Work task ▸
Print, without alteration, the lines that extend from the one holding "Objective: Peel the" to the final line of the listing below.

═══ Material provided

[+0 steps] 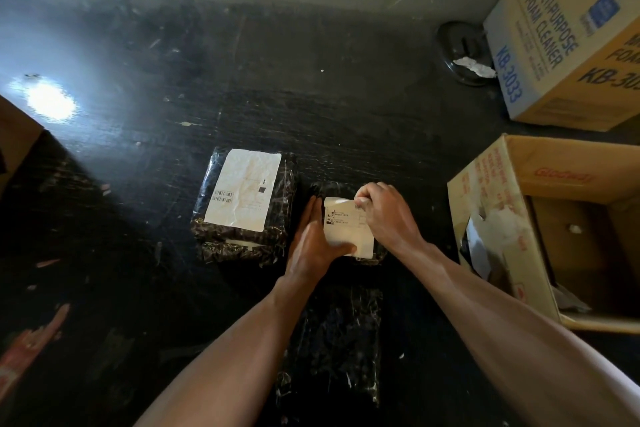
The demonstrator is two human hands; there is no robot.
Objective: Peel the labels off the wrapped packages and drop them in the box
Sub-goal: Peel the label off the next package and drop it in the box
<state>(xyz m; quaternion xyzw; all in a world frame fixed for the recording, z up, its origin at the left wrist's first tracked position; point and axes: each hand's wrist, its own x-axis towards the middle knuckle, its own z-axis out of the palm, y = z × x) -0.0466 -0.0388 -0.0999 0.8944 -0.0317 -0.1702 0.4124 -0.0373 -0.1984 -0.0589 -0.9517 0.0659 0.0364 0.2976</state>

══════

Task answer ▸
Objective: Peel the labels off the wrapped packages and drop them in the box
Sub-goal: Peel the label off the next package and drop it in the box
<state>(xyz m; quaternion xyzw; all in a world frame fixed for the recording, z up, its origin at the left wrist's first tracked position; point and axes: each hand's wrist, its own x-axis towards the middle knuckle, its own z-axis out of the palm, y = z × x) -0.0466 -0.0388 -0.0999 0.8944 -0.0317 -0.1702 0.4124 -0.0373 -0.1984 -0.0589 -0.9517 0.0659 0.0364 0.2976</state>

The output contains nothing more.